• La Ministra si fa in quattro per non far vivere mancanze alla figlia nonostante l’agenda fittissima
  • Da anni è considerata tra i rappresentanti più seri ed efficaci del nostro Paese

Se anni fa qualcuno la guardava con sospetto per il suo passato televisivo, ormai da tempo Mara Carfagna ha fatto ricredere tanti, dando prova di capacità spiccate nel fare gli interessi dell’Italia e degli italiani attraverso il ruolo di Ministro serio e laborioso. La 46enne in questi giorni è però un po’ sotto stress a causa dell’improvvisa campagna elettorale seguita alla sciagurata caduta del governo Draghi in piena estate. Senza perdersi d’animo, la mamma di Vittoria, nata poco meno di due anni fa dalla relazione con il compagno Ruben, sta girando in lungo e in largo l’Italia per incontrare personalmente tantissimi cittadini e comprendere meglio il loro punto di vista. Candidata con il Terzo Polo di Calenda, è pronta a rimettersi al servizio del Paese nella prossima legislatura in partenza tra pochi giorni.

Mara Carfagna, 46 anni, è da anni considerata una delle persone più serie e capaci nel Parlamento italiano

Ha spiegato che trovare un equilibrio familiare in queste settimane non è stato facile, ma che i problemi veri sono comunque altri. “Ovviamente sì, ma non mi lamento. È una campagna elettorale molto breve, presto in famiglia potremo riprendere ritmi più normali”, ha detto.

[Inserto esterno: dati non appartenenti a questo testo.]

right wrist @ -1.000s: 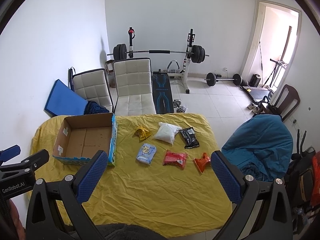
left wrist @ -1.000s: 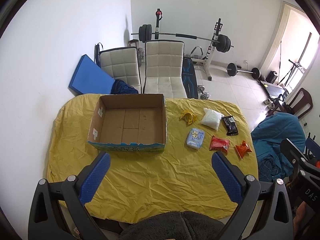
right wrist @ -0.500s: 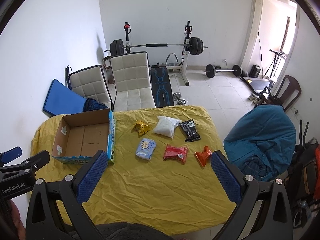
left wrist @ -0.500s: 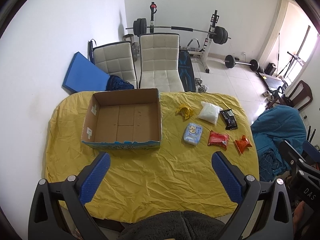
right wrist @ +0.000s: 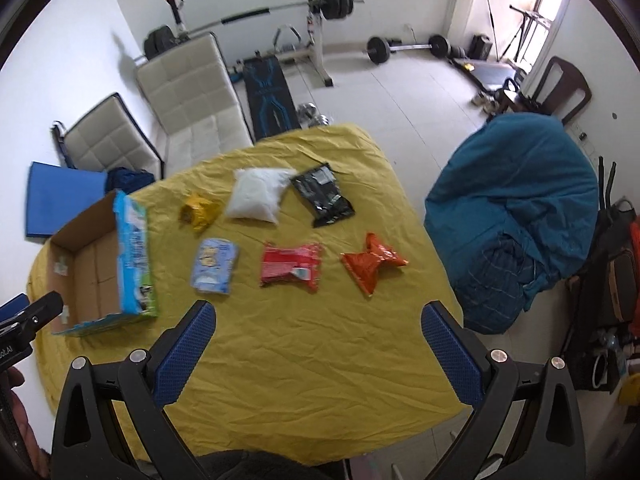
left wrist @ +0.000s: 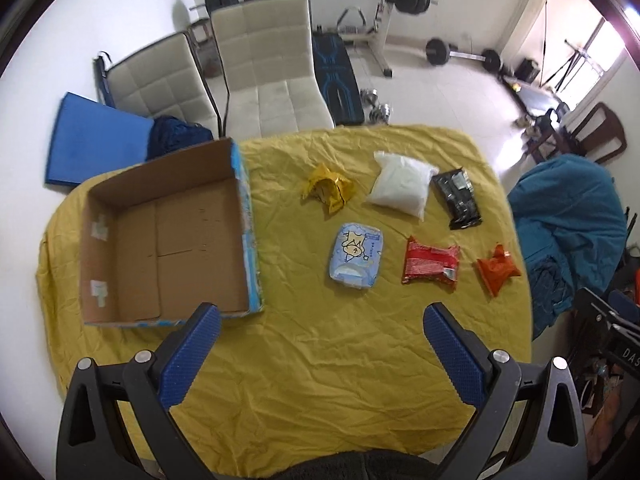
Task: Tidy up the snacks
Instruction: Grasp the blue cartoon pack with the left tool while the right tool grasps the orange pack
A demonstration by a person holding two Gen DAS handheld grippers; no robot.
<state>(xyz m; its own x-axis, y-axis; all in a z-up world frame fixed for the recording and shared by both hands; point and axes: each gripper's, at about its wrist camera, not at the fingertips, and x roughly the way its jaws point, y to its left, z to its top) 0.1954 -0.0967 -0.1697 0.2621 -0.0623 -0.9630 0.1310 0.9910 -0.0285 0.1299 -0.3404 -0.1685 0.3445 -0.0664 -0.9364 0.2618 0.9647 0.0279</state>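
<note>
A: How many snacks are out?

B: Six, all on the yellow cloth of the counter (left wrist: 320, 380), none touching another. The far row has three: a crumpled yellow wrapper (left wrist: 329, 187), a white pouch (left wrist: 401, 185) and a black packet (left wrist: 459, 197) nearest the right edge. The nearer row also has three: a pale blue pack (left wrist: 357, 255) with a cartoon figure, a red packet (left wrist: 431, 263) and an orange packet (left wrist: 497, 271) close to the right edge

A: And the box?

B: One open cardboard box (left wrist: 168, 240) sits at the left end of the counter, nothing inside it; two white tape patches show on its left wall. In the right wrist view its outer side is printed blue and green (right wrist: 134, 252)

A: What are the grippers doing?

B: Two grippers. The left gripper (left wrist: 320, 344) hangs above the near edge, its blue-padded fingers (left wrist: 188, 360) spread wide with nothing between them; one fingertip overlaps the box's near right corner in the picture, though I cannot tell whether it touches. The right gripper (right wrist: 318, 336) is also over the near edge, fingers (right wrist: 452, 354) wide apart and holding nothing

A: Anything beyond the counter?

B: Two pale quilted chairs (left wrist: 264, 64) at the far edge, one blue mat (left wrist: 94, 140) against the wall, one barbell rack (left wrist: 384, 8), and one teal beanbag (right wrist: 516, 216) off the right edge
</note>
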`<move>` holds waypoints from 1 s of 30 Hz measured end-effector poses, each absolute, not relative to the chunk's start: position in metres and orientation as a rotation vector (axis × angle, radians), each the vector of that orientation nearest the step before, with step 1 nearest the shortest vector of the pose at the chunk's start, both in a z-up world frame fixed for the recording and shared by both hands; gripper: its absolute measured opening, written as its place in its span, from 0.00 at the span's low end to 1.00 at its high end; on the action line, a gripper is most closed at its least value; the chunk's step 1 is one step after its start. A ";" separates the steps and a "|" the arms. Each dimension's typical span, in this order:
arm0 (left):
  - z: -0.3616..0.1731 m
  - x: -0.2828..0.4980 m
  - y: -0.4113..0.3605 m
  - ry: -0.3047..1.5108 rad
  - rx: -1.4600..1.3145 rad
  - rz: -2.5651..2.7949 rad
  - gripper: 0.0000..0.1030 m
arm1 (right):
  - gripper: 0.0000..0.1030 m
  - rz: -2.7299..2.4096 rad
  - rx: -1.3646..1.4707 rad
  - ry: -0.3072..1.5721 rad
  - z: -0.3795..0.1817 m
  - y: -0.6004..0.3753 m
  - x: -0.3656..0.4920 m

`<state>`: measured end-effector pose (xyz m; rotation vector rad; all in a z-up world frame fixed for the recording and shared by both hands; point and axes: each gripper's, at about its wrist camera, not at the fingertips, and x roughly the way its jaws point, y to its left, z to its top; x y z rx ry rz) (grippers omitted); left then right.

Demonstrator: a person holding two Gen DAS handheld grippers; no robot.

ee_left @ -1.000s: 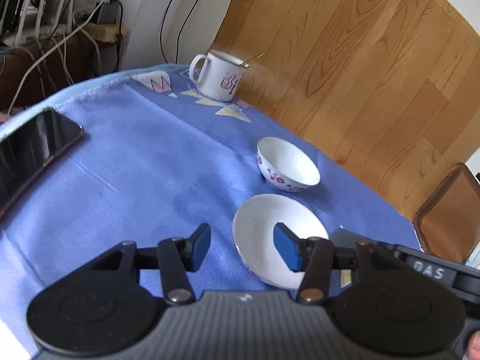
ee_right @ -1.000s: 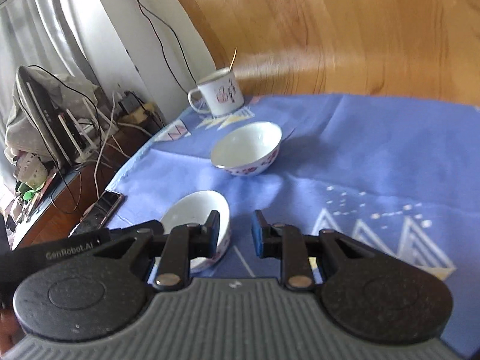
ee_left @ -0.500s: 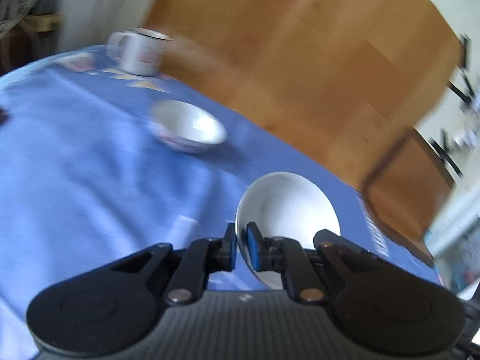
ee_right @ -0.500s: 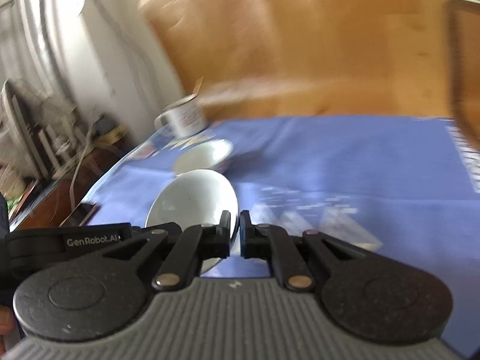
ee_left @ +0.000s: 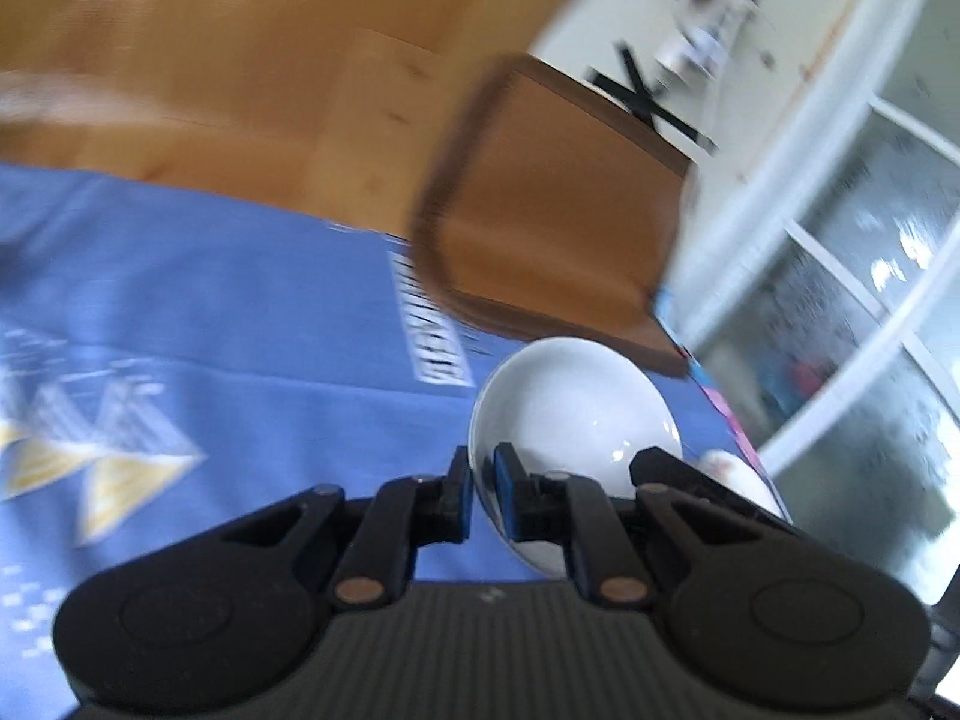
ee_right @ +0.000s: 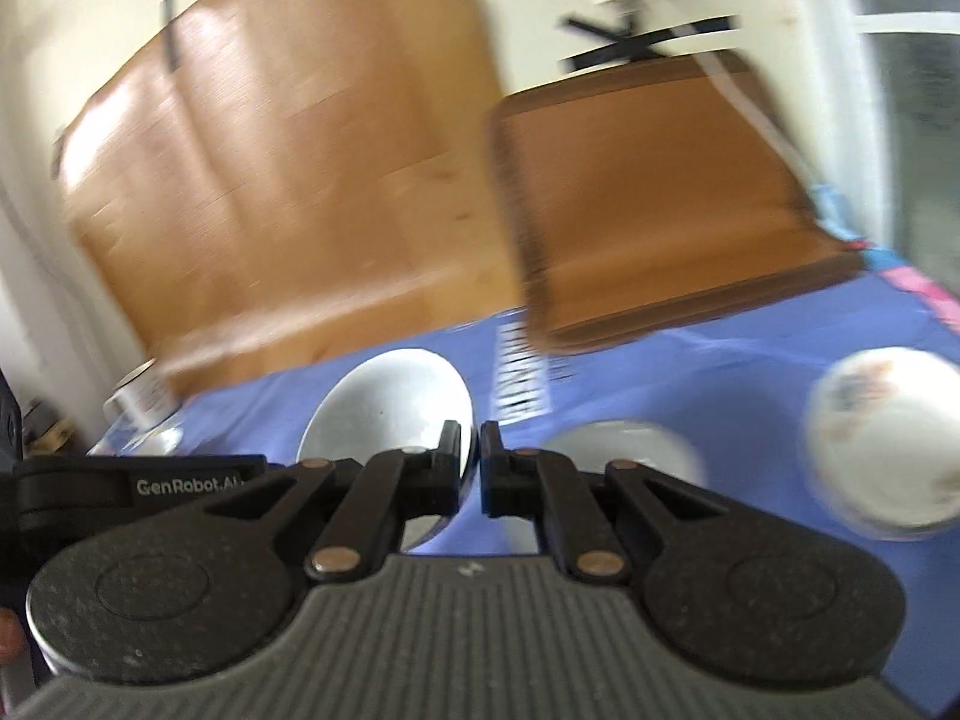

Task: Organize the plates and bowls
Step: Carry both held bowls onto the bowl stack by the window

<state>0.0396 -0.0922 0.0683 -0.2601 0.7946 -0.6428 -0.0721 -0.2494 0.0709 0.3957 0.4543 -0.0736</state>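
I hold one white plate (ee_left: 576, 414) with both grippers, just above the blue tablecloth (ee_left: 240, 324). My left gripper (ee_left: 483, 489) is shut on the plate's left rim. My right gripper (ee_right: 477, 462) is shut on the right rim of the same plate (ee_right: 390, 402). In the left wrist view one of the right gripper's fingers (ee_left: 654, 462) shows at the plate's far edge. A white patterned bowl (ee_right: 882, 438) stands on the cloth to the right. Between it and the right gripper lies a blurred white dish (ee_right: 624, 450).
A brown chair back (ee_right: 660, 192) rises just beyond the table's far edge. A white mug (ee_right: 138, 402) stands far left on the cloth. Wooden floor (ee_right: 288, 168) lies past the table, and glazed white doors (ee_left: 870, 276) are at the right.
Both grippers closed on the plate's opposite rims and carried it to the right along the table. The mug end has slid out of view and the chair end has come in.
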 end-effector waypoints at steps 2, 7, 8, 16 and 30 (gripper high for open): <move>0.066 0.041 -0.114 0.816 -0.228 -0.664 0.09 | 0.08 -0.109 0.409 0.458 0.065 -0.265 -0.078; 0.057 0.047 -0.143 0.872 -0.175 -0.680 0.09 | 0.08 -0.152 0.464 0.483 0.050 -0.291 -0.082; 0.055 0.048 -0.147 0.882 -0.167 -0.676 0.09 | 0.08 -0.155 0.469 0.488 0.048 -0.293 -0.082; 0.047 0.053 -0.154 0.910 -0.124 -0.646 0.10 | 0.12 -0.167 0.486 0.480 0.040 -0.294 -0.079; 0.077 0.046 -0.130 0.794 -0.146 -0.623 0.21 | 0.16 -0.190 0.445 0.417 0.049 -0.291 -0.082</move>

Mara Carfagna insieme alla figlia Vittoria, 2 anni

Ai tanti italiani che sono ancora indecisi se andare a votare domenica prossima, 25 settembre, e a chi dare la propria preferenza, Mara si propone come alternativa alla sgangherata destra populista e alla sinistra assistenzialista. Parlando dello scenario che potrebbe delinearsi dopo l’uscita di scena forzata di Mario Draghi, l’italiano più stimato e autorevole del mondo, ha affermato: “Il timore è lo stesso: l’abbandono del Pnrr (il piano nazionale di ripresa e resilienza, che grazie alla solidarietà dell’Unione Europea porta miliardi di euro di investimenti in Italia, ndr), la perdita dei fondi e quindi la fine dei progetti, la chiusura dei cantieri, il crollo della reputazione italiana in Europa e nel mondo. La sinistra nel suo programma non prende impegni precisi per la realizzazione del Piano, la destra chiede addirittura di rinegoziarlo. Spero che gli italiani si accorgano del pericolo”.

Mara Carfagna insieme al Presidente della Repubblica Sergio Mattarella
Mara Carfagna è candidata alle elezioni di domenica 25 settembre con Calenda

Mara con il Terzo Polo di Calenda ritiene di rappresentare un’alternativa ai pericolosi estremismi che rischiano di far precipitare il Paese nel baratro. Vuole ridare così speranza all’Italia in un periodo in cui ce n’è davvero molto bisogno.